Tom Baranowski, 1 Baylor College of Medicine , Houston, Texas; and Editor, Games for Health Journal: Research, Development, and Clinical Applications.
Kristi Adamo, 2 Children's Hospital of Eastern Ontario Research Institute , Ottawa, Ontario, Canada .
Melanie Hingle, 3 University of Arizona , Tucson, Arizona.
Ralph Maddison, 4 University of Auckland , Auckland, New Zealand .
Ann Maloney, 5 University of Massachusetts , Worcester, Massachusetts.
Monique Simons, 6 EMGO Institute for Health and Care Research , VU, Body@Work, Amsterdam, The Netherlands .
Amanda Staiano, 8 Pennington Biomedical Research of the Louisiana State University , Baton Rouge, Louisiana.

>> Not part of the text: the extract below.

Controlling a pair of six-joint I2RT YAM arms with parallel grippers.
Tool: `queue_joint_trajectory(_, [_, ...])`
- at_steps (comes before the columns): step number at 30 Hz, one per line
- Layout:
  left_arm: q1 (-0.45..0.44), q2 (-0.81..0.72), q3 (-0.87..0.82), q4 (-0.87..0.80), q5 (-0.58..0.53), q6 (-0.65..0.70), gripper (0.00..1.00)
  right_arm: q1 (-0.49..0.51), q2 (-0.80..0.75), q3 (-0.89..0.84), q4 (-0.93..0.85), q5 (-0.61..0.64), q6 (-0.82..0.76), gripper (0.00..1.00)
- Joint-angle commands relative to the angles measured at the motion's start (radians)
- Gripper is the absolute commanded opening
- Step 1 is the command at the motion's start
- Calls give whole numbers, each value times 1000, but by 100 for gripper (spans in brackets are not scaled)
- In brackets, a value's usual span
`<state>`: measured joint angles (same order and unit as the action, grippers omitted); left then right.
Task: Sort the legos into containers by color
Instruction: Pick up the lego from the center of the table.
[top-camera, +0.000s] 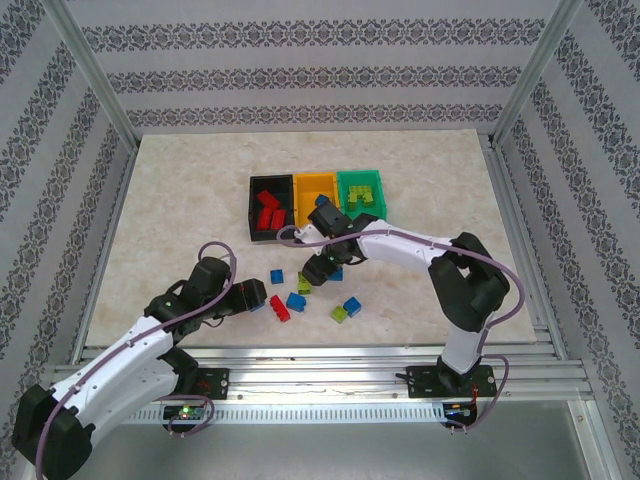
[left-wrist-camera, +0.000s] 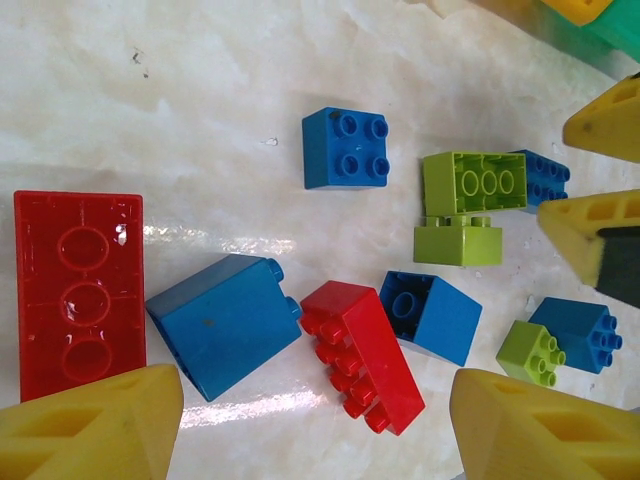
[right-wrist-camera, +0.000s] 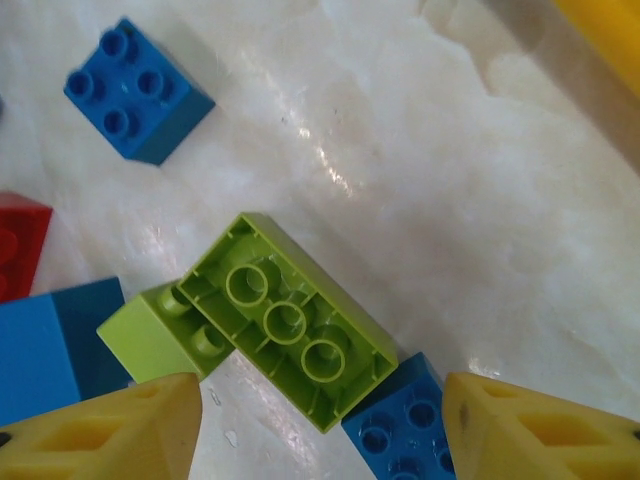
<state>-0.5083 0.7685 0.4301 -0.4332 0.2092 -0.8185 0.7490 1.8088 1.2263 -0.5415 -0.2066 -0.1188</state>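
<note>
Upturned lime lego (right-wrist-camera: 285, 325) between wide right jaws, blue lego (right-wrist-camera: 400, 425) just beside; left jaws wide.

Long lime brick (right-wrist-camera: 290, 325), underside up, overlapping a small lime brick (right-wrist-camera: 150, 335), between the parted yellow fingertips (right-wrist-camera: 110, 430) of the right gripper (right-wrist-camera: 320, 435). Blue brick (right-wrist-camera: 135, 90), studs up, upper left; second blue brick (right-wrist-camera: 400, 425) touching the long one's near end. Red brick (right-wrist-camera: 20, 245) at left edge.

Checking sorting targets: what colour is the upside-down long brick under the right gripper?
Lime green plastic brick; clearest in right wrist view.
</note>
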Motion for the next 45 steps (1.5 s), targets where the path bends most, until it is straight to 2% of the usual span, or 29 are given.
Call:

Videogames in general have been maligned for causing obesity because of their inherent sedentariness, whereas exergames have been both maligned for requiring low levels of activity and extolled for requiring physical activity to move game play along. The intensity and duration of physical activity resulting from exergame play have shown varying results, and they have been explored for use in obesity treatment and prevention, primarily among children. Other videogames have been developed and tested to help children change their diet and physical activity practices with various outcomes. As a field of inquiry, we are in the earliest stages of understanding how, or under what circumstances, videogames can influence all these behavioral and health outcomes. To deal with these complexities, we have assembled a group of investigators who have made important, but diverse, contributions to this research agenda and asked them to address five key child obesity-related issues in a Roundtable format. Brief biosketches are presented at the end of this article.